Visando aprimorar a experiência de mulheres empreendedoras e por entender que o empreendimento feminino é ainda mais desafiador que o masculino por questões culturais da sociedade, o Sebrae Minas criou, em 2019, o Sebrae Delas - Mulher de Negócios, um programa que desenvolve pesquisas de gênero no empreendedorismo, além de programas de capacitação e redes de apoio entre mulheres empreendedoras.

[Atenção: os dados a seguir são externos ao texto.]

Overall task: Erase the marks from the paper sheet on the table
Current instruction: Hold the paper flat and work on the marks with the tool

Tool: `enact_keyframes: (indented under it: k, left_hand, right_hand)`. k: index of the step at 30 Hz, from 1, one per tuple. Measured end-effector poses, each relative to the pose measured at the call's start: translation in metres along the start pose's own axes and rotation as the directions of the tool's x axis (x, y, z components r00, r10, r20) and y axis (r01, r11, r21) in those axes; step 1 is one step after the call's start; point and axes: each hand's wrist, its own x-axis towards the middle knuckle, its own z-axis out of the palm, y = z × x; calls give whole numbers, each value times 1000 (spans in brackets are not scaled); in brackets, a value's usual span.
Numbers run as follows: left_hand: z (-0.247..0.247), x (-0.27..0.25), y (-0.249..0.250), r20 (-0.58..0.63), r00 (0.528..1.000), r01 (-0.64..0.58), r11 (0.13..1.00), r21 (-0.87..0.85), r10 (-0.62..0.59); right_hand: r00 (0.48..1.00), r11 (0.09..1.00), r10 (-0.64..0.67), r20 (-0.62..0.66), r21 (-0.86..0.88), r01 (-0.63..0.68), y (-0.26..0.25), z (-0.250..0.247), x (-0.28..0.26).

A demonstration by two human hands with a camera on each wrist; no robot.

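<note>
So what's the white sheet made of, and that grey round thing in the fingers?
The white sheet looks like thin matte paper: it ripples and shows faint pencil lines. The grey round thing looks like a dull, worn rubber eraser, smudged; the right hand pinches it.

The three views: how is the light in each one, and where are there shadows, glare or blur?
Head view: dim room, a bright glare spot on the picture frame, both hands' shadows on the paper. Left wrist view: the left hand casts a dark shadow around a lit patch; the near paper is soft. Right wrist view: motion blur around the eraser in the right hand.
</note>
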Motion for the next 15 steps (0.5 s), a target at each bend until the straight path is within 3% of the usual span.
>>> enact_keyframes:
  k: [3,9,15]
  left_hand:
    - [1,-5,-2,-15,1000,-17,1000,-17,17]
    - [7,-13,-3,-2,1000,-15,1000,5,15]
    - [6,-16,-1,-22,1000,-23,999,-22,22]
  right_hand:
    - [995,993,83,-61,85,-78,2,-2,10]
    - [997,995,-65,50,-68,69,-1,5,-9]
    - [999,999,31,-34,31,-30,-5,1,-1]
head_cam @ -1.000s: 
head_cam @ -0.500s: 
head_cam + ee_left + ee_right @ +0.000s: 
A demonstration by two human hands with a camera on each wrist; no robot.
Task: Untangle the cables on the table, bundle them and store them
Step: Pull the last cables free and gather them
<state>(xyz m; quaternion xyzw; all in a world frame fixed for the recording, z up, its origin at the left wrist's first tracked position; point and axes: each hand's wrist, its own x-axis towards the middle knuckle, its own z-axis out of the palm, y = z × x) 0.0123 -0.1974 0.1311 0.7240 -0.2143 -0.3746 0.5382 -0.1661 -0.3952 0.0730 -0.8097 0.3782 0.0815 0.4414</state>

A iniciativa atua em quatro frentes: Inteligência (pesquisas para entendimento do cenário empresarial feminino); Sensibilização (ações direcionadas aos colaboradores e fornecedores do Sebrae); Articulação e formação de rede (articulação interna e externa para integração de ações direcionadas ao empreendedorismo feminino); e Capacitação (ações de orientação em gestão, inovação, transformação digital e competências socioemocionais).
“É muito importante falarmos, aqui, sobre equidade de gênero. A pesquisa fala muito sobre desigualdade, principalmente na hora da divisão das tarefas e dos serviços de cuidado não remunerados. A sobrecarga de tarefas afeta diretamente na questão socioemocional das mulheres, então é necessário trabalhar em cima disso”, afirma Rachel Dornelas, analista do Sebrae e gestora do projeto de empreendedorismo feminino da instituição.
Para Dornelas, o empreendedorismo feminino precisa de uma rede de apoio para fortalecer seus negócios, tornando-os mais competitivos. “Às vezes, trabalhar o network não é algo tão comum para as mulheres quanto é para os homens. A mulher tem uma rede de contatos pobre, somos, muitas vezes, privadas de uma ampliação que é essencial para que elas cresçam no empreendedorismo”, afirmou ela.